Dava; taraflar arasında yapılmış Franchise Usulü Bayilik Sözleşmesinden kaynaklı davalı tarafın hukuka aykırı davranışları nedeniyle uğranıldığı iddia olunan zararın davalıdan tahsili istemine ilişkindir.
Taraflar arasında yapılmış Franchise Usulü Bayilik Sözleşmesinin varlığı her iki tarafın da kabulünde olup; davacı taraf, davalı yanın hukuka aykırı eylemleri nedeniyle zarara uğradığını ileri sürmüş; davalı taraf ise, davacının Franchise Usulü Bayilik Sözleşmesi uyarınca ödeme yükümlüğünü ifa etmekte zorlanarak temerrüde düştüğünü, davacının basiretli tacir gibi davranmaması nedeniyle uğradığı zararı davalı şirkete mal etmeye çalıştığını, davacının iddia ettiği sözde zararı ile davalı şirket arasında herhangi bir illiyet bağı kurulamadığını savunmuştur.
Uyuşmazlığın niteliği itibarı ile çözümü uzmanlık gerektirdiğinden davacı taraf isteminin yerinde olup olmadığının, yerinde ise miktarının tespiti için bilirkişi kurulu raporu alınmasına karar verilmiş, bu yönden davacı taraf ticari defter ve kayıtları üzerinde inceleme yapmak üzere … 3. Asliye Ticaret Mahkemesi’nin … Tal.sayılı dosyasından aldırılan ve bilirkişiler SMMM … tarafından sunulan 24/08/2020 tarihli raporun ve davacı tarafın itirazı üzerine aynı bilirkişi ile birlikte Dayanıklı Tüketim Malları Malları konusunda uzman bilirkişi …’dan alınan 01/04/2021 tarihli raporun dosya arasında olduğu görülmüş; bu kez aldırılan talimat raporu birlikte değerlendirilmek suretiyle mahkememizce bilirkişi kurulu raporu alınmasına karra verilmiş; bu yönden bilirkişiler malimüşavir … ve mali denetleme uzmanı Dr.

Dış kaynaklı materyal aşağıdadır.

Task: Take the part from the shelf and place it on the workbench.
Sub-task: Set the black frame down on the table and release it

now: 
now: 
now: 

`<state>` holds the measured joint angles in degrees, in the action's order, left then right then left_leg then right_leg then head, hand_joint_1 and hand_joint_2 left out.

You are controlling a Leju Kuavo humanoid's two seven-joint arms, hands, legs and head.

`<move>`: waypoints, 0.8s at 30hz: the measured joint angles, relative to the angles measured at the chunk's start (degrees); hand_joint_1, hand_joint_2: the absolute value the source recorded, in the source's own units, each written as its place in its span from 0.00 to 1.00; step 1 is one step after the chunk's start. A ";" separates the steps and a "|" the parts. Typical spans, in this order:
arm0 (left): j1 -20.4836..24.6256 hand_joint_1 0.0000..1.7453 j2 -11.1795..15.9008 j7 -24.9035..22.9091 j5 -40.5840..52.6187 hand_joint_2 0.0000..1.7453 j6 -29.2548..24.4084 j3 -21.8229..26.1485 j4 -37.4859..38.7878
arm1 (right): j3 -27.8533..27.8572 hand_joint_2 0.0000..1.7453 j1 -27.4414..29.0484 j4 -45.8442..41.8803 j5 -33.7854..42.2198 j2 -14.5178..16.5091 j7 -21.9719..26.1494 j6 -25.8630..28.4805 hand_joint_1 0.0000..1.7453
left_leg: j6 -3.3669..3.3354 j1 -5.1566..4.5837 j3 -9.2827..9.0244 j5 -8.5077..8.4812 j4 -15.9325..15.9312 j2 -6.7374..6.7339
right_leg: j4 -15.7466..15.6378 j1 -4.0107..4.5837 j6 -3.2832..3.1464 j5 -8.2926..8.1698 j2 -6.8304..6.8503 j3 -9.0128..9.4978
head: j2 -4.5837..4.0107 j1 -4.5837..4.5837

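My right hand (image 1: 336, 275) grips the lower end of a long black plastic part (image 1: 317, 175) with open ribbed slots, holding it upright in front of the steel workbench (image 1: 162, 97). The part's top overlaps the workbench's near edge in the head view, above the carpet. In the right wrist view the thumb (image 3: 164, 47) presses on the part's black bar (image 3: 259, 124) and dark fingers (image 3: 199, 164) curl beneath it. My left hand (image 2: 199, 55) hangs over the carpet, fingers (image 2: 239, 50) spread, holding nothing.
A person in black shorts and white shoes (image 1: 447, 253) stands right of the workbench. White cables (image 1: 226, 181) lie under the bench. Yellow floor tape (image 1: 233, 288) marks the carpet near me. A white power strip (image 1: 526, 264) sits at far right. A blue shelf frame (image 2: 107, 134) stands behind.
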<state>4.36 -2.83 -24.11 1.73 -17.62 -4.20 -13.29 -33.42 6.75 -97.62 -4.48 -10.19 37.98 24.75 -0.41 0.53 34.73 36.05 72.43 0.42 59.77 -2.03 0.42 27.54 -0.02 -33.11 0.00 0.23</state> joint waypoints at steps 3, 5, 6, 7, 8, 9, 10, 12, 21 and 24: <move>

R. … tarafından sunulan 07/06/2022 tarihli raporun doysa arasında olduğu görülmüştür.
Talimatla aldırılan bilirkişi raporları ile mahkememizce aldırılan bilirkişi kurulu raporu uyuşmazlığı çözmeye yeterli görülmediğinden bu kez iddia, savunma, toplanan tüm deliller ve raporlara yönelik itirazlar birlikte değerlendirilmek suretiyle bilirkişiler malimüşavir …, Endüstri Mühendisi … ve nitelikle hesaplamalar konusunda uzman Prof. Dr. … tarafından sunulan 01/06/2023 tarihli raporun dosya arasında olduğu görülmüştür.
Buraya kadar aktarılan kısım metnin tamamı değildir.